**Instructions to follow**
Return the data that follows exactly as it appears. Pictures do not belong in the copy.
==================================================
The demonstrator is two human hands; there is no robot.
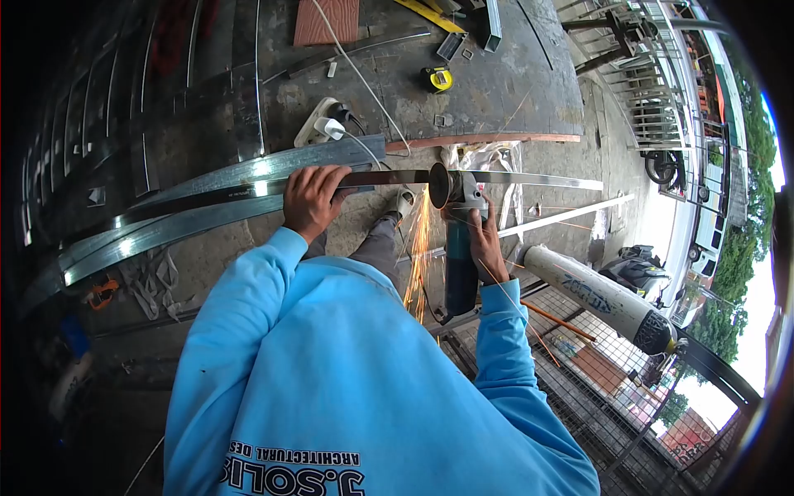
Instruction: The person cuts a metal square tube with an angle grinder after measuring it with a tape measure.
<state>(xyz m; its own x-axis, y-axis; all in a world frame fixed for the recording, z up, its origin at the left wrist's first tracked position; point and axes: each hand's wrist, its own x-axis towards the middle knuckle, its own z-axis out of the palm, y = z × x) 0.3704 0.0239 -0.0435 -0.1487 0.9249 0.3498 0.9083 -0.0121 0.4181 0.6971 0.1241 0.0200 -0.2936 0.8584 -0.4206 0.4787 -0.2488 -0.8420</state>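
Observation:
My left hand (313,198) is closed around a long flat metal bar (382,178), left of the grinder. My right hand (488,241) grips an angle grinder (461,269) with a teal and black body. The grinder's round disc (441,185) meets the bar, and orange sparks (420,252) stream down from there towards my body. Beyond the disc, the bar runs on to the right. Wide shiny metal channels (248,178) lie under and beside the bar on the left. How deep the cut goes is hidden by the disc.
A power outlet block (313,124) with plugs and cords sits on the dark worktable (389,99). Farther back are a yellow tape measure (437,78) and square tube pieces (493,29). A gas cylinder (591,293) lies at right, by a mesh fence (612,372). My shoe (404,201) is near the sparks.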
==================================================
**Answer below**
The demonstrator is two human hands; there is no robot.
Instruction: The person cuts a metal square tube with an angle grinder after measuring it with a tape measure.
<state>(xyz m; its own x-axis, y-axis; all in a world frame fixed for the recording, z up, its origin at the left wrist's first tracked position; point and axes: each hand's wrist, its own x-axis towards the middle knuckle, its own z-axis out of the palm, y = z × x) 0.3704 0.0239 -0.0435 -0.1487 0.9249 0.3498 0.9083 -0.0121 0.4181 0.6971 0.1241 0.0200 -0.2936 0.8584 -0.4206 0.4787 -0.2488 -0.8420</state>
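Observation:
My left hand (313,198) is closed around a long flat metal bar (382,178), left of the grinder. My right hand (488,241) grips an angle grinder (461,269) with a teal and black body. The grinder's round disc (441,185) meets the bar, and orange sparks (420,252) stream down from there towards my body. Beyond the disc, the bar runs on to the right. Wide shiny metal channels (248,178) lie under and beside the bar on the left. How deep the cut goes is hidden by the disc.
A power outlet block (313,124) with plugs and cords sits on the dark worktable (389,99). Farther back are a yellow tape measure (437,78) and square tube pieces (493,29). A gas cylinder (591,293) lies at right, by a mesh fence (612,372). My shoe (404,201) is near the sparks.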

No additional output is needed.